As others already said, if you are unhappy with their output, then please talk to them about their output. If you expect a better output for the money you pay, by all means say so and act accordingly.
They are not communicating that they are blocked on their tasks so I consider this stealing from the client and myself.
While you have bought their time, programming isn't a job where you can hack at a keyboard for 8 straight hours. You will always have phases (and the more often the more senior you get) where you have to wait for something. This very answer here is for example brought to you courtesy to a typescript open api generator bug that I fixed... and now I have to wait 15 minutes for all tests to pass. Has my employer bought my time and are they entitled to order me to just stare at the slowly moving progress bar on my screen and not post here? Yes they are. But insisting I do so would not make their task go any faster.
In the office, I would use this time to get up, stretch my legs, use the restroom, maybe clean the coffee machine or fill the community kitchen dishwasher. Not exactly the tasks in my working contract and certainly not bringing our app closer to completion. Since those tasks are not something you can repeat as often as you like (at some point the coffee machine is clean enough), I do answer questions on Stack Overflow. Because I have to wait.
Now you could ask "But there is so much more work to do, why do you wait, just take the next ticket!". Well, yes. That is fine when tickets are no-brainers. But they aren't. You have to load up all the knowledge required and that means "unloading" all the previous knowledge from the ticket in waiting, because brain capacity is limited. I work for you so I filled my brain to the hilt with everything I need to do the task I have, there is no extra room I held back.
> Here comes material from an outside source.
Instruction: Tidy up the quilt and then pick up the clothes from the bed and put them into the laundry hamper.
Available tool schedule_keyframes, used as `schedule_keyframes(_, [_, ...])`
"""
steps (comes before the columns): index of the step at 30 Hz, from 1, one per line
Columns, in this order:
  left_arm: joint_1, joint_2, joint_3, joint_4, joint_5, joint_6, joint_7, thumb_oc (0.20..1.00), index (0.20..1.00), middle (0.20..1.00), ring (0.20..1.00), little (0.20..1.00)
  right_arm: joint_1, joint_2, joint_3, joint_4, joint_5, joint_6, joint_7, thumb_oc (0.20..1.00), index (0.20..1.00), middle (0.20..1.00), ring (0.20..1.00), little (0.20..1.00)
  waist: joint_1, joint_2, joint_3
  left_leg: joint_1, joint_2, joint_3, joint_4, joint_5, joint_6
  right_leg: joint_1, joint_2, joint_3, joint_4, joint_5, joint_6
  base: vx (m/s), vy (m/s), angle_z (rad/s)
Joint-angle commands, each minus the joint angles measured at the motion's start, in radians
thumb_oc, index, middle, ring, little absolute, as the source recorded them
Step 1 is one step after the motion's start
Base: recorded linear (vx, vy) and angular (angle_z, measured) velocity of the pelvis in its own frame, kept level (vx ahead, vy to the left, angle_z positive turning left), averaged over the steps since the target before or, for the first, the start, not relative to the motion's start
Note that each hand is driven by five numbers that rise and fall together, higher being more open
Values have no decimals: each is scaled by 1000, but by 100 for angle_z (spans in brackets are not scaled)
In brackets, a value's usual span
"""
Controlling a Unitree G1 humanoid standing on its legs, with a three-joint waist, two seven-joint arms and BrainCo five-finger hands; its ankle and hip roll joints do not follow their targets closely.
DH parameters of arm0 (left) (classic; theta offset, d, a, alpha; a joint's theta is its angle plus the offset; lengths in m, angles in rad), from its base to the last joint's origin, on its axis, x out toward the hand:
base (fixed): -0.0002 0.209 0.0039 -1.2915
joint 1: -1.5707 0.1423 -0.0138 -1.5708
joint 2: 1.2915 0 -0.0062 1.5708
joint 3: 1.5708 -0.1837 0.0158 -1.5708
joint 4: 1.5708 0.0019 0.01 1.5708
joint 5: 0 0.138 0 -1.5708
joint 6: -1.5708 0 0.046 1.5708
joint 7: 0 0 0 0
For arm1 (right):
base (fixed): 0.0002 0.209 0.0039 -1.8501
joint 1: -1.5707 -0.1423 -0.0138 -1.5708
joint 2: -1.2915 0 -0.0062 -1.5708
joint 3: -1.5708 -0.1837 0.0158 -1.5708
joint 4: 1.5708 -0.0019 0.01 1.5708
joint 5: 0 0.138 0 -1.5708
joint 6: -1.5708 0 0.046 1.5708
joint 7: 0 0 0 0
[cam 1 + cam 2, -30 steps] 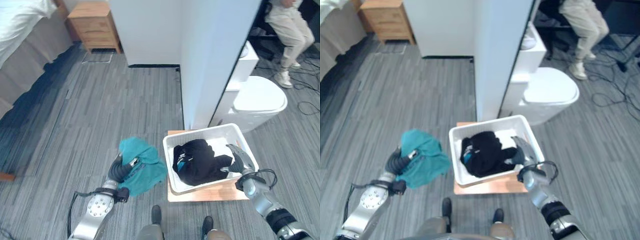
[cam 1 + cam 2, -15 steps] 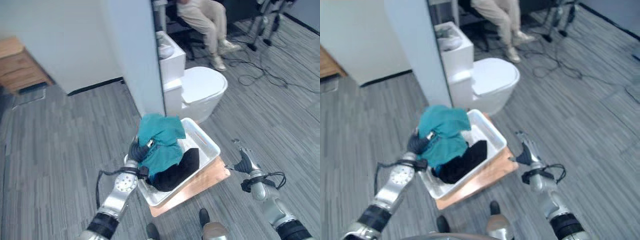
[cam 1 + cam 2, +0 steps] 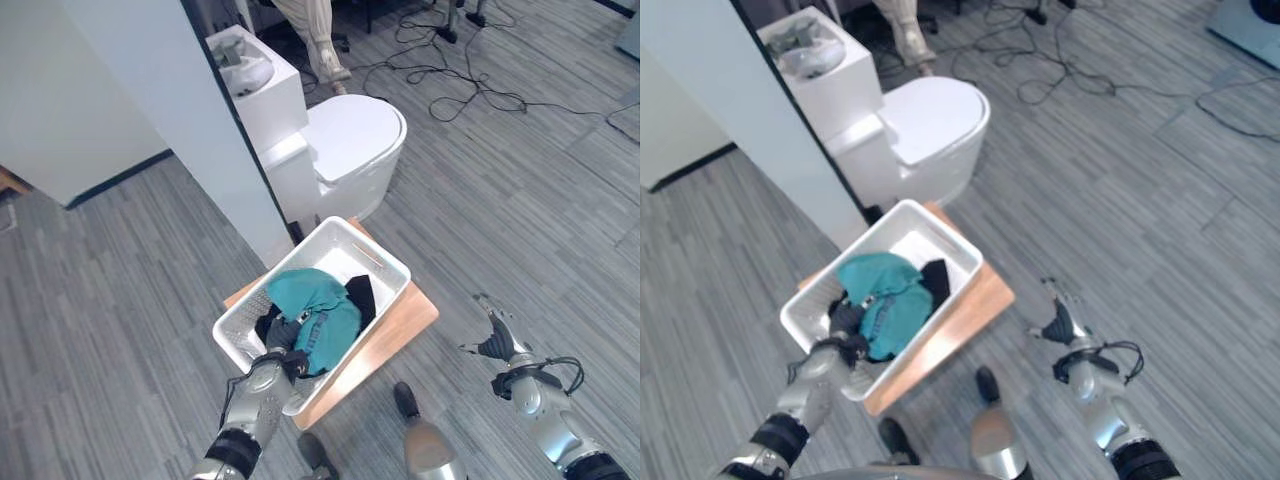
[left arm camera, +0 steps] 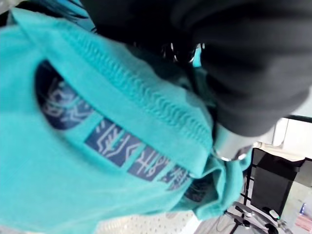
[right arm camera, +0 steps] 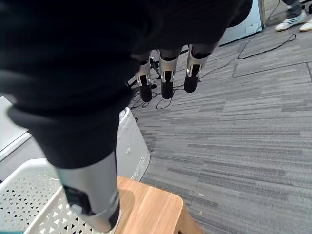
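The white laundry hamper (image 3: pixel 385 262) sits on a low wooden board (image 3: pixel 405 325), directly ahead of the left hand (image 3: pixel 283 360) and off to the left of the right hand (image 3: pixel 497 340), with a white toilet (image 3: pixel 350 135) beyond it. Inside lies the teal garment (image 3: pixel 315 305), bunched on top of a black one (image 3: pixel 360 292) — its mass runs away from the left hand toward the hamper's far corner. The left hand is at the hamper's near rim, buried in the teal cloth; whether it is grasping or has let go I cannot tell, as fabric covers the fingers in the left wrist view. The right hand hangs released, fingers straight, well apart over the floor. So the next move turns on the left hand, which is the nearer — it likely needs to free itself and lift back toward the robot. The teal garment's neck label (image 4: pixel 131 151) carries print, not legible.
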Motion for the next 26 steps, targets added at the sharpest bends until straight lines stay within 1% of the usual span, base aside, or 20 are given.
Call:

In actual hardware that is called "setup times" according to my dictionary. The time a machine takes to be setup to do something else. If you have a machine furbicating widget A and you can set it up to instead fobicrate widget B, then you can do something else with the machine if you don't need widget A furbicated. Lets say between 11:00 and 12:00 the foreman for furbicating is on their break, you could set up the machine to fobricate widget B in that hour. But setting up the machine does not come free. It takes time. If it takes 45 minutes to change it to widget B and then 45 minutes to change it back, your order of widget A will be delayed if you actually do so. Just because you can does not mean it's a good idea.
The same goes for knowledge workers. Imagine the brain to be a memory space, you can upload all the context for task A. And then you have to wait 20 minutes. Uploading context for B might take 15 minutes, but it will delete the context for A. Now... you could do B while you wait, but then you will need another 15 minutes to drop B and upload context for task A again. Which is a net loss. Do it once and task A will be late, do it multiple times a day and you will have performance problems because all you do is context switching instead of staying in one and working.
For me, cleaning the coffee machine, answering Stack Overflow questions or stretching my legs all keep the context of what I did before. They aren't super challenging. Starting a new piece of work will lose the context and I have to aquire it again, costing time.
As an employer you do have the right to frustrate me by ordering me to watch the progress bar instead of posting here. But again... the task does not finish one second sooner if I actively watch it.
So... your focus should be on whether that developer reaches the goals you agreed on. Quite frankly, whether they slave away 8 hours typing franticly on their keyboard or whether they meditate 6 hours and then slowly type their perfect solution or whether they are on hackerrank should not concern you.
Do they get their work done, or not?